Occorre prestare molta attenzione nella salita da Valbondione al Rif. Curò (informarsi sull'agibilità del sentiero),
Bergamo-Ponte Nossa-Valbondione (TCI f. 5).

descrizione itinerario:
1° giorno. Da Valbondione si prosegue lungo la carrozzabile fino in vista della stazione di partenza della funivia ENEL e ci si inoltra poi sulla destra della valle seguendo la mulattiera fino in fondo alla valle stessa.
Si abbandona la mulattiera e si risale l'ultimo ripido tratto (roccioso) fino al rifugio.
All'inizio stagione o con forte innevamento si consiglia il seguente percorso: da Valbondione dirigersi verso Pianlivere e la frazione Maslana; poco oltre attraversare il Serio e proseguire con direzione nord fino al fondo della valle,
Risalire il ripido pendio fin sotto al salto roccioso subito a destra della cascata raggiunto il quale, puntando ad ovest (corde fisse), si perviene ad un piccolo rifugio chiuso.
Volgere a destra fino al vecchio ed al nuovo Rif. Curò.
2° giorno. Dal rifugio si percorre il sentiero che costeggia il Bacino del Barbellino fino al termine dello stesso oppure, in caso di forte innevamento, si scende nel Bacino e lo si attraversa in tutta la sua lunghezza puntando verso la Valle del Serio.
Risalire il fondo valle fino a raggiungere il Lago Naturale del Barbellino (2128 m) nei pressi dell'omonimo rifugio (chiuso).
Con direzione nord immettersi nella Valle della Cima che porta al Passo di Caronella (questo tratto è identificabile da una linea elettrica).
Lasciati gli sci, si sale a destra per un ripido pendio e poi, per cresta, si raggiunge la vetta.

discesa:
Dal passo si scende in direzione nord ovest dapprima in un piccolo valloncello e succesivamente in un'ampia conca.

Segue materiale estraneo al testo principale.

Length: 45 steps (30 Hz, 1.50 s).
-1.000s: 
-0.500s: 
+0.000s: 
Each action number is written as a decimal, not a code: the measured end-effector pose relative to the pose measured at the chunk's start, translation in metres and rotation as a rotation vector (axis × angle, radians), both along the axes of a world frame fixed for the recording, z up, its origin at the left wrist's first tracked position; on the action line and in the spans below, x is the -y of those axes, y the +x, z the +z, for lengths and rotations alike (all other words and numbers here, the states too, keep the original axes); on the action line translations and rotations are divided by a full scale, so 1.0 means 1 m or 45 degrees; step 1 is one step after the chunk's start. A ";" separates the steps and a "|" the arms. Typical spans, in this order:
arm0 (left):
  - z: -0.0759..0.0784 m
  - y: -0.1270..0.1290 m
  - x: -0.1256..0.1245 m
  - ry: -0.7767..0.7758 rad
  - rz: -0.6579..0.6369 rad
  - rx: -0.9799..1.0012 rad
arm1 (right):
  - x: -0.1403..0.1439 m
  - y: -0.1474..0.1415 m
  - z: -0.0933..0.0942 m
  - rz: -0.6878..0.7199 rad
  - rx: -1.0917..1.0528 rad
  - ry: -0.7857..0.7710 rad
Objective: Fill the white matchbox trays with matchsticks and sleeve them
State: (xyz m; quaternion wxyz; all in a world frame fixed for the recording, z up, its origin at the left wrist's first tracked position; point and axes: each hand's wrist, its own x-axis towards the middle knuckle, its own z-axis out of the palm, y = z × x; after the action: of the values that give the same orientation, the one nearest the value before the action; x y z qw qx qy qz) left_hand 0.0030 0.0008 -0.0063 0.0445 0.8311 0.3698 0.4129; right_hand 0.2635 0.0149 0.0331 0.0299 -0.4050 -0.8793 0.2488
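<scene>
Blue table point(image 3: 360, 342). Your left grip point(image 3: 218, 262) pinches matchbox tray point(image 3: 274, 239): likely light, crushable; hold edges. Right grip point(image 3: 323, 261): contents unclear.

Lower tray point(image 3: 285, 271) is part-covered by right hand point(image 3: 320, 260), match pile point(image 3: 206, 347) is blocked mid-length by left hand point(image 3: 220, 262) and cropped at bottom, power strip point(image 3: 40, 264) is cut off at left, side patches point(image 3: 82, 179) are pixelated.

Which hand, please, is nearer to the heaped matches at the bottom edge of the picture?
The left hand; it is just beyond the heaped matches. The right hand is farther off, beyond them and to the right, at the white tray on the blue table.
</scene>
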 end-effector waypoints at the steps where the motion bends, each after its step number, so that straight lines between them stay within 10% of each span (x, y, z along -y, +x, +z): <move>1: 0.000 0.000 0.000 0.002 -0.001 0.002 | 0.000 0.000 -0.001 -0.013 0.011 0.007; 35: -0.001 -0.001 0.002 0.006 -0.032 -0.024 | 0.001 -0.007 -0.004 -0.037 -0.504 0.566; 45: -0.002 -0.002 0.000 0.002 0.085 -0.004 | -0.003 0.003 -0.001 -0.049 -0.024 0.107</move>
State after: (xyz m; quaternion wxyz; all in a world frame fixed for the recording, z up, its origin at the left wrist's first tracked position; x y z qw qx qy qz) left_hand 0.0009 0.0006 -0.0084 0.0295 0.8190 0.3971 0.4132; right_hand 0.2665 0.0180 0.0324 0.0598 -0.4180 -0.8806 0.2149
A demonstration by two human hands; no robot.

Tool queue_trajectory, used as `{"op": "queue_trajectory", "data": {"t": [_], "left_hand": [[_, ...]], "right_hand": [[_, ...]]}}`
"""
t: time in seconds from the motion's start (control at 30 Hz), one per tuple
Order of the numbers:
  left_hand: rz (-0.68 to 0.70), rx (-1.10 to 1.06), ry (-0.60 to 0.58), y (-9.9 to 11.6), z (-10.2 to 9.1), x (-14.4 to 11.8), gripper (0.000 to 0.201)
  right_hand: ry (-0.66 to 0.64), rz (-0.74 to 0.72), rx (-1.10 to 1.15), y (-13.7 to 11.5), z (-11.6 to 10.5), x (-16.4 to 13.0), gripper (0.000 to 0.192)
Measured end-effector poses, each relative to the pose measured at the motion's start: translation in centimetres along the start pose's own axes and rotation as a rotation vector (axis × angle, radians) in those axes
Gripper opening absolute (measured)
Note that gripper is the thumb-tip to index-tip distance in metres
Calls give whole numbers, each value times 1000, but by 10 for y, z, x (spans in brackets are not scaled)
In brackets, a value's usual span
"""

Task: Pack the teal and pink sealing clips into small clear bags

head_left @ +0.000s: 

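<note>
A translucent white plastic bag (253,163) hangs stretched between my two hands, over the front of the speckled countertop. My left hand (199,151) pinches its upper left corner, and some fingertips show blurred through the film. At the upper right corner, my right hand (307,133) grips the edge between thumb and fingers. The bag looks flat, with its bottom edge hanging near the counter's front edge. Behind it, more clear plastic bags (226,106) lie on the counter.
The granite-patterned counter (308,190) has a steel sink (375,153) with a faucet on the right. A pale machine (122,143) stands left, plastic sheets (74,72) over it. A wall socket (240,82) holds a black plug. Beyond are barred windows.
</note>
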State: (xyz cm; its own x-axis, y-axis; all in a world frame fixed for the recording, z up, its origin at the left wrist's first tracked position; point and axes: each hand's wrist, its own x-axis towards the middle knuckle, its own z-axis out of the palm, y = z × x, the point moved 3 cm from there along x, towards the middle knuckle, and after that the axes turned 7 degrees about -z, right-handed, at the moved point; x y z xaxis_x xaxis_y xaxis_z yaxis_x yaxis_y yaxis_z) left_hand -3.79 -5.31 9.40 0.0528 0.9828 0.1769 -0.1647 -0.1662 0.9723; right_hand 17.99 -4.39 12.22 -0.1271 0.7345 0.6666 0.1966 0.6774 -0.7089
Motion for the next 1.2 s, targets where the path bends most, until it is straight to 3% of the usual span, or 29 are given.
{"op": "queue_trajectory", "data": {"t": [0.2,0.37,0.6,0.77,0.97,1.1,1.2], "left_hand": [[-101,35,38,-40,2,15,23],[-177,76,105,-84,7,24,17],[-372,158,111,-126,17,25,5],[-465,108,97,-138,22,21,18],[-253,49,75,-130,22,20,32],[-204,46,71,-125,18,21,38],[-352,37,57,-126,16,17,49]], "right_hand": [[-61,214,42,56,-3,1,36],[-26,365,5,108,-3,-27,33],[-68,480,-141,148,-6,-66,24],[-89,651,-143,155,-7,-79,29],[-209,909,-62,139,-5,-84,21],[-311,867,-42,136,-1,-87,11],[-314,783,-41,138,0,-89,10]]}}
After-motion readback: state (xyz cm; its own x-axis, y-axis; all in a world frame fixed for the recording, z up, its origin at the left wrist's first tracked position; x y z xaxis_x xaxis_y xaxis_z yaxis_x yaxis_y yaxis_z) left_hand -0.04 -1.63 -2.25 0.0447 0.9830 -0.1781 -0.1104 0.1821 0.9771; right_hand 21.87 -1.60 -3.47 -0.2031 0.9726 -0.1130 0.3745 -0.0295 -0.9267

Si costeggia poi un ampio dosso che scende dalla Cima Tresciana (pericolo di valanghe!) per immettersi in un altro vallone, puntando prima in direzione nord poi (a quota 2046) decisamente a nord est fino al fondovalle nei pressi della Malga Caronella (1858 m).
Proseguire sul piano della Malga fino all'inizio del bosco e, tenendosi sul letto del torrente, raggiungere il vasto piano di Pra della Valle (1356 m).
Poi per ampie radure si giunge a Carona (1162 m).